- _Task item_
Output the first line below and each one after it, exactly, up to and including the line holding "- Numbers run". Pictures should not be copied.

(Beginning of Given information)

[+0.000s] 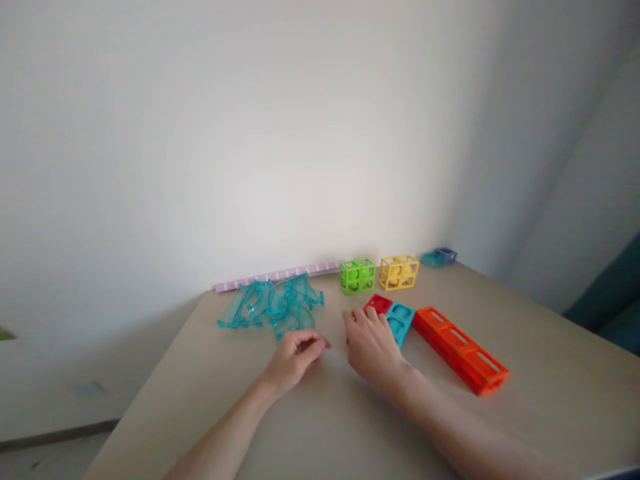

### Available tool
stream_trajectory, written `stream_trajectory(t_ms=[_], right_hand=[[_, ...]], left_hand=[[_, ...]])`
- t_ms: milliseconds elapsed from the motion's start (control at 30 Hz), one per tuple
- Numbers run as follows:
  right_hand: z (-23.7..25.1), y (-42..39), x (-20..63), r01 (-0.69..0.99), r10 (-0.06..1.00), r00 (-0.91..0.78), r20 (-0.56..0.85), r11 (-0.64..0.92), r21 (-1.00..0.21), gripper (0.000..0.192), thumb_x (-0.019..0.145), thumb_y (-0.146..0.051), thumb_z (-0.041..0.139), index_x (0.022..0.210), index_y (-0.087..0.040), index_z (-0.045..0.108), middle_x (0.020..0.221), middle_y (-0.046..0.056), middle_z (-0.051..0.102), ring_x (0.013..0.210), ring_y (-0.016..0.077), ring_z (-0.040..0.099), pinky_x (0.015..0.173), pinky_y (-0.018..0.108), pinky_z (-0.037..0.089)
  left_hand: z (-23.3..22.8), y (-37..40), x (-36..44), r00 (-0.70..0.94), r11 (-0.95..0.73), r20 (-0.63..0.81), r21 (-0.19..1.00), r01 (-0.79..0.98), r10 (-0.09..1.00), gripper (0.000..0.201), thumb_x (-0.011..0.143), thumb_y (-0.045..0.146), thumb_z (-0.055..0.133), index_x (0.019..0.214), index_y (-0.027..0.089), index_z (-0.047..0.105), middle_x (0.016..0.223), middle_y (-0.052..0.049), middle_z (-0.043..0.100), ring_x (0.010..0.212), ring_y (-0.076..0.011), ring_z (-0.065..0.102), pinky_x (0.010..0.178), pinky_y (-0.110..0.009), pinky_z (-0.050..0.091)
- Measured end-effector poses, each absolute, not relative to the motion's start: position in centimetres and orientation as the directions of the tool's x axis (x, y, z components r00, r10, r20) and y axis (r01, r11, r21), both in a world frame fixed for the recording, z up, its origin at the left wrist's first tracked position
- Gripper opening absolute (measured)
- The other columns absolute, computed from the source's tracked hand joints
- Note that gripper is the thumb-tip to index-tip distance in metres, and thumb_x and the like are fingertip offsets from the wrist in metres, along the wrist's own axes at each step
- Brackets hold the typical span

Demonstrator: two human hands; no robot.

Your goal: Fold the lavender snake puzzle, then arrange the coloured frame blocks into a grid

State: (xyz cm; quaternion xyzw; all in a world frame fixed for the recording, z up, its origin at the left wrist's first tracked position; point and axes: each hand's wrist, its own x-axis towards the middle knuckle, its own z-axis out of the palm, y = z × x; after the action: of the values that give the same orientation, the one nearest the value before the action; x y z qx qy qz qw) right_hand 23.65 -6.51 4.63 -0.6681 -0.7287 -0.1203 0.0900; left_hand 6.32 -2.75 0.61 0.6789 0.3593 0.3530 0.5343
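Note:
My left hand point(295, 358) rests on the beige table point(300, 427), its fingers curled loosely with nothing visible in them, just in front of a heap of clear teal track pieces point(273, 305). Flat on the table to its right lies my right hand point(370, 343), fingers spread a little, the fingertips touching a red block point(379, 304) and lying beside a light-blue block point(400, 320). Right of those blocks runs a long orange block row point(460, 348).
A green open cube point(358, 275) and a yellow open cube point(398, 272) stand near the wall. A lilac strip point(280, 274) lies along the wall behind the teal heap. Small teal and blue pieces point(439, 257) sit at the far right corner.

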Motion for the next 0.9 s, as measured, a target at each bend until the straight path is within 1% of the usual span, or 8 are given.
stream_trajectory(t_ms=[67, 133, 233, 300, 433, 667, 800, 900], right_hand=[[5.2, -8.1, 24.3, 0.946, 0.907, -0.294, 0.302, 0.321, -0.042, 0.031, 0.082, -0.016, 0.052, 0.111, -0.019, 0.065, 0.115, 0.012, 0.062, 0.101, 0.0243, 0.058, 0.087, 0.035, 0.044], [5.6, -9.3, 26.6, 0.929, 0.867, -0.293, 0.403, 0.359, -0.096, 0.034, 0.089, -0.025, 0.048, 0.12, -0.024, 0.061, 0.128, 0.01, 0.056, 0.113, 0.0244, 0.053, 0.095, 0.037, 0.042], [5.7, -9.9, 31.7, 1.0, 0.885, 0.014, 0.465, -0.002, -0.025, 0.042, 0.088, -0.035, 0.05, 0.127, -0.022, 0.057, 0.133, 0.017, 0.052, 0.12, 0.0378, 0.049, 0.093, 0.052, 0.041], [5.3, -9.7, 34.5, 0.984, 0.936, 0.174, 0.305, -0.18, -0.007, 0.042, 0.088, -0.034, 0.049, 0.124, -0.014, 0.058, 0.117, 0.022, 0.062, 0.105, 0.0382, 0.06, 0.085, 0.051, 0.045], [4.5, -9.8, 35.0, 0.981, 0.993, 0.115, -0.005, -0.115, -0.153, 0.039, 0.094, -0.043, 0.036, 0.092, -0.018, 0.065, 0.093, 0.015, 0.071, 0.086, 0.0297, 0.068, 0.076, 0.04, 0.048], [4.1, -6.3, 30.0, 0.95, 0.985, 0.16, 0.058, -0.138, -0.279, 0.044, 0.09, -0.054, 0.038, 0.083, -0.015, 0.058, 0.085, 0.02, 0.07, 0.082, 0.0327, 0.068, 0.068, 0.038, 0.046], [3.5, -4.2, 29.8, 0.805, 0.954, 0.231, 0.193, -0.076, -0.588, 0.039, 0.085, -0.057, 0.048, 0.086, -0.018, 0.054, 0.085, 0.014, 0.069, 0.081, 0.0295, 0.067, 0.069, 0.038, 0.049], [3.0, -4.8, 29.5, 0.426, 0.905, 0.257, 0.339, 0.209, -0.88, 0.039, 0.082, -0.053, 0.057, 0.103, -0.022, 0.046, 0.094, 0.008, 0.068, 0.08, 0.0235, 0.067, 0.069, 0.034, 0.053]], left_hand=[[0.5, -2.6, 6.2, 0.458, -0.253, 0.179, 0.962, 0.105, 0.871, 0.03, 0.081, 0.042, 0.06, 0.089, 0.014, 0.069, 0.064, 0.001, 0.053, 0.052, -0.0084, 0.043, 0.045, -0.02, 0.029], [0.4, -2.5, 6.2, 0.455, -0.326, 0.246, 0.939, 0.106, 0.856, 0.029, 0.081, 0.039, 0.062, 0.097, 0.016, 0.069, 0.078, -0.002, 0.057, 0.063, -0.0109, 0.049, 0.052, -0.02, 0.035], [0.4, -2.7, 6.4, 0.504, -0.393, 0.275, 0.909, 0.141, 0.819, 0.03, 0.081, 0.036, 0.063, 0.105, 0.019, 0.068, 0.093, -0.005, 0.058, 0.074, -0.0132, 0.053, 0.061, -0.022, 0.041], [0.6, -2.9, 6.5, 0.543, -0.396, 0.249, 0.902, 0.17, 0.802, 0.031, 0.082, 0.035, 0.062, 0.109, 0.02, 0.067, 0.092, -0.004, 0.059, 0.072, -0.0128, 0.053, 0.063, -0.023, 0.042], [0.5, -3.1, 6.8, 0.56, -0.315, 0.174, 0.935, 0.165, 0.81, 0.043, 0.084, 0.04, 0.06, 0.121, 0.018, 0.06, 0.088, -0.004, 0.061, 0.07, -0.0133, 0.054, 0.063, -0.024, 0.041], [0.5, -3.0, 6.6, 0.502, -0.392, 0.227, 0.885, 0.251, 0.835, 0.042, 0.084, 0.048, 0.058, 0.11, 0.016, 0.066, 0.091, -0.007, 0.061, 0.079, -0.0179, 0.056, 0.07, -0.029, 0.046], [0.4, -3.4, 6.3, 0.444, -0.408, 0.284, 0.888, 0.212, 0.85, 0.052, 0.083, 0.046, 0.06, 0.128, 0.019, 0.056, 0.109, -0.01, 0.053, 0.09, -0.0195, 0.057, 0.07, -0.029, 0.049], [0.4, -3.7, 6.6, 0.405, -0.426, 0.354, 0.899, 0.1, 0.843, 0.064, 0.082, 0.041, 0.063, 0.14, 0.024, 0.041, 0.125, -0.012, 0.047, 0.098, -0.02, 0.056, 0.07, -0.028, 0.05]])
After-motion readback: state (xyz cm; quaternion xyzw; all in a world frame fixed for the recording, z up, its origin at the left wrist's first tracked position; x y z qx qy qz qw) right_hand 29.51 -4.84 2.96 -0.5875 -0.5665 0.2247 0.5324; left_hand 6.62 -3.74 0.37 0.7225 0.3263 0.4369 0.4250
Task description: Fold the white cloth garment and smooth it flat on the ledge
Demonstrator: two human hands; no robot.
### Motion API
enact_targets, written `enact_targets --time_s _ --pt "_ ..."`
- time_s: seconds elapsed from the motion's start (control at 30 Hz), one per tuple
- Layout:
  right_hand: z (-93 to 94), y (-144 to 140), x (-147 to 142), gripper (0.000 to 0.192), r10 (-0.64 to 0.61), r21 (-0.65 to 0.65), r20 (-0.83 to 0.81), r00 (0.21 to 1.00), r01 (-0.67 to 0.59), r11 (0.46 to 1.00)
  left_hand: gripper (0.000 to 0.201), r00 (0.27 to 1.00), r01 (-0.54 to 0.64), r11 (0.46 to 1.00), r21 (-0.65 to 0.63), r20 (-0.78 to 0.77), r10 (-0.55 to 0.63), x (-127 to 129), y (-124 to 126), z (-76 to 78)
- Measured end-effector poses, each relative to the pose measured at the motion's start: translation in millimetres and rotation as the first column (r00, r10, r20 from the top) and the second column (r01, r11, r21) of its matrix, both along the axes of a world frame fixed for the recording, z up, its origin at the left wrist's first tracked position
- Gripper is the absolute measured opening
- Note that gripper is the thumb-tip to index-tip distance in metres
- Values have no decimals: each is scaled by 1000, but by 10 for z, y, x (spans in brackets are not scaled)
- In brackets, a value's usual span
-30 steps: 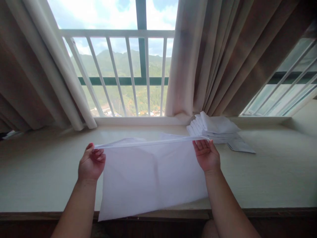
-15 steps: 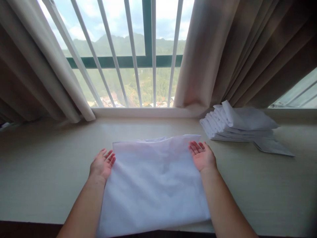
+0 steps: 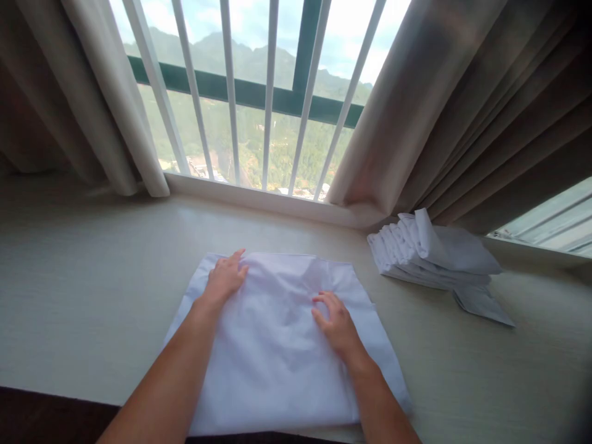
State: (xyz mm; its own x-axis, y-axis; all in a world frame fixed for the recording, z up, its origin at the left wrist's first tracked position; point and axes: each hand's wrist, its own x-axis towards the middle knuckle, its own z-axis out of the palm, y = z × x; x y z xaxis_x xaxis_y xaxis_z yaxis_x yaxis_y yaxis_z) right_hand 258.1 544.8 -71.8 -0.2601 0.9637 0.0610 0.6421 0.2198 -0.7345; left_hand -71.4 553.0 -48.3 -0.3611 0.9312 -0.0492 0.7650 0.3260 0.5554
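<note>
1. Beige and wide, the window ledge (image 3: 83, 296) runs under a barred window (image 3: 259, 105), with curtains (image 3: 462, 111) drawn back at both sides and green hills beyond the glass.
2. A folded white cloth (image 3: 277, 370) lies flat in the middle of the ledge, its near edge at the ledge's front lip.
3. Left hand (image 3: 225, 277) rests palm down near the cloth's far left corner, fingers spread, pinching nothing.
4. Right hand (image 3: 337, 320) lies flat near the cloth's middle right, fingers splayed, likewise gripping nothing.
5. To smooth it well, I'd judge the palms should sweep from the centre outward, pushing the soft wrinkles between the hands toward the edges.
6. Corners ought to line up before any pressing, or the crease will set crooked.
7. A stack of folded cloths (image 3: 430, 253) sits far right, well apart, with one flat piece (image 3: 483, 305) beside it.
</note>
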Motion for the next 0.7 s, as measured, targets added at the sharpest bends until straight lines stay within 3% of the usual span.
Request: enact_targets --time_s 0.1,0.2,0.43,0.57,0.7 --pt "-45 -69 31 34 81 -8 128 988 -80 997 64 995 -32 996 -88 -95 24 9 46 7" --pt "-68 -83 72 35 106 0 142 984 -107 994 51 985 -29 987 -157 -172 1 43 65 55" --pt "-43 -79 135 39 178 -64 166 970 -169 984 24 950 -8 999 -40 -313 -5 169 68 271" --pt "11 -86 138 36 181 -74 166 969 -171 982 28 955 141 988 -66 -254 -153 312 22 456" --pt "31 -79 136 36 200 -109 167 965 -183 977 26 949 302 950 -86 -65 -308 442 -48 588"
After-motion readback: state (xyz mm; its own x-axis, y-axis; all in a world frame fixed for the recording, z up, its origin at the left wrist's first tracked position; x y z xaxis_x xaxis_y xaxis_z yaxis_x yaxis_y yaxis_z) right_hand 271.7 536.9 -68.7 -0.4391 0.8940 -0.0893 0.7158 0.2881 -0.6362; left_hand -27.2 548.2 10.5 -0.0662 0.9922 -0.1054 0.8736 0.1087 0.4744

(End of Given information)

- _Your response_
[+0.000s] 

### Available tool
stream_trajectory, written `stream_trajectory(t_ms=[_], right_hand=[[_, ...]], left_hand=[[_, ...]])`
- t_ms: milliseconds elapsed from the motion's start (control at 30 Hz), one per tuple
- Numbers run as follows:

No further work remains on this exercise.